NSA Scottish Policy Officer, Faye Bryce says: “In our open letter to Scottish Government, NSA called for multi-year, ring-fenced farm support, protection for LFASS and SUSSS payments, transparency on infrastructure schemes, and investment to reverse the decline in the national flock. We also highlighted wider pressures such as predation, inheritance tax changes and abattoir viability.”
NSA Scotland has reviewed the figures against priorities and calculated what they mean in real terms for sheep farmers.
The values issued by government:
2024–25 outturn: £666.2m
2025–26 Autumn Budget Revision (ABR): £719.0m
2026–27 draft: £703.2m
Adjusted for inflation Office for National Statistics Consumer Prices Index (ONS CPI), the picture changes:
2024–25 to 2025–26: +4.5%
2025–26 to 2026–27: −4.4%
So, after a peak in 2025, support falls back to roughly 2024–25 levels in real terms.
Faye adds: “Cash figures look steady, but inflation means next year’s support is similar to that of two years ago.

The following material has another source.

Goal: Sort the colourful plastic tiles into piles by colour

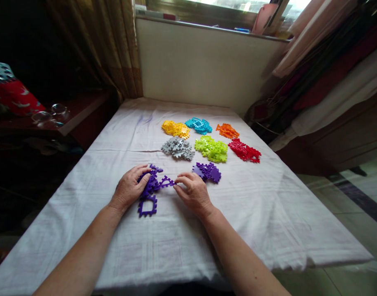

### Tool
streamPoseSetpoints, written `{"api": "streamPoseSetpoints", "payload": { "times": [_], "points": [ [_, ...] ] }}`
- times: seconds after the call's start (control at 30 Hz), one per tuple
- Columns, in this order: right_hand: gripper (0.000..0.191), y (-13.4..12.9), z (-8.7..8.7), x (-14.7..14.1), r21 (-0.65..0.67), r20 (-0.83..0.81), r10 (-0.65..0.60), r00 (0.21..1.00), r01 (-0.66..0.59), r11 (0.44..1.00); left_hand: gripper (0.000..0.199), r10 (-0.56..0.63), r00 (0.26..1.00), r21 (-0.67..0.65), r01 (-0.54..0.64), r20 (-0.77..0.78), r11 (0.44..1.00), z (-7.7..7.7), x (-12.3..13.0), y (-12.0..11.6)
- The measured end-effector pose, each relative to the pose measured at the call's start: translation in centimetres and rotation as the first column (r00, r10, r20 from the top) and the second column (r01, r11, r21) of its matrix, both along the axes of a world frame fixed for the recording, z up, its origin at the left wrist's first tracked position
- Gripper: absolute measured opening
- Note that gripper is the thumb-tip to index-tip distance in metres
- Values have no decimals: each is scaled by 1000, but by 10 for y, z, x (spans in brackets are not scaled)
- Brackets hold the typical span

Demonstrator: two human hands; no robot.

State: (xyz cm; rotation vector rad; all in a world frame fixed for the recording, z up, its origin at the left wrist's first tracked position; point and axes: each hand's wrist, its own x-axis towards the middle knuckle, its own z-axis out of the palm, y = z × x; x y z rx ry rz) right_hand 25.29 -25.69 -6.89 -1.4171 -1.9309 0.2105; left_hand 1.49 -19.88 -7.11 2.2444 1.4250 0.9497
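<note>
Surface: a counter covered by a pale, creased cloth (262,222) fills the middle. At its left stands a dark brown wooden side shelf (86,109), bearing a red article printed with white birds (17,96); whether this is a container cannot be told. Beyond it hangs a gold-brown curtain (123,53). A cream wall (200,61) closes the far side, topped by a sill with a pink, upright, rounded object (264,18), contents not visible. Clothes (318,86) hang at far right; below them lies a tiled floor (350,201).

Parts, left to right, all directly on the cloth:

The left hand (129,187) rests against a heap of purple toothed plastic pieces (151,187) on the near left of the counter. Its fingers are curved over the heap; whether they grip a piece cannot be told. A purple square open frame (147,213) lies flat at the heap's near side. A purple triangular open frame (167,186) extends rightward from the heap; the thumb and fingers of the right hand (195,192) pinch its right tip.

Farther away are toothed-piece piles: yellow (175,129), grey (178,149) nearer, and blue (199,125). A second purple pile (209,172) lies just beyond the right hand. Lime-green (211,149), orange (227,130) and red (244,151) piles follow.
</note>
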Motion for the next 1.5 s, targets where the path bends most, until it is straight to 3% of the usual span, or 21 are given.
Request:
{"api": "streamPoseSetpoints", "payload": {
  "times": [0.13, 0.23, 0.37, 0.5, 0.8, 1.07, 1.3, 1.5],
  "points": [
    [10, -2, 5, 17, 113, -92, -62, 994, 72, 991, 37, 2, 1000, -19, -2, 8, 1000, 3, 1, -1],
    [12, 0, 11, 37, 157, -137, -185, 973, 206, 966, 38, 4, 1000, -27, -3, 17, 1000, 4, 1, -1],
    [16, 6, 11, 70, 180, -202, -362, 910, 398, 900, 40, -7, 1000, -29, 8, 15, 1000, 3, 2, -2],
    [18, 8, 4, 93, 133, -191, -452, 872, 479, 868, 40, -24, 1000, -19, 24, 9, 1000, 4, 2, -3],
    [22, 8, -6, 104, 45, -80, -477, 876, 481, 876, 48, 57, 992, -38, -62, -116, 997, 8, -32, 9],
    [18, 9, 0, 97, 142, -151, -438, 886, 458, 878, 62, -93, 957, -190, 41, -273, 981, -1, -51, 12],
    [18, 7, 8, 83, 239, -171, -383, 908, 416, 878, 65, -46, 977, -234, -4, -208, 972, 6, -49, 13],
    [18, 6, 10, 73, 227, -142, -361, 922, 385, 894, 67, 67, 991, -213, -91, -119, 973, 8, -48, 15]
  ]
}}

NSA will keep pressing for clear, practical schemes so payments deliver real benefits, such as better flock health, grazing management and low-carbon improvements. Stability and confidence are vital if we are to keep sheep on Scotland’s hills and uplands.”
NSA will continue to engage with government on behalf of members to ensure future budgets deliver for sheep farmers and rural communities.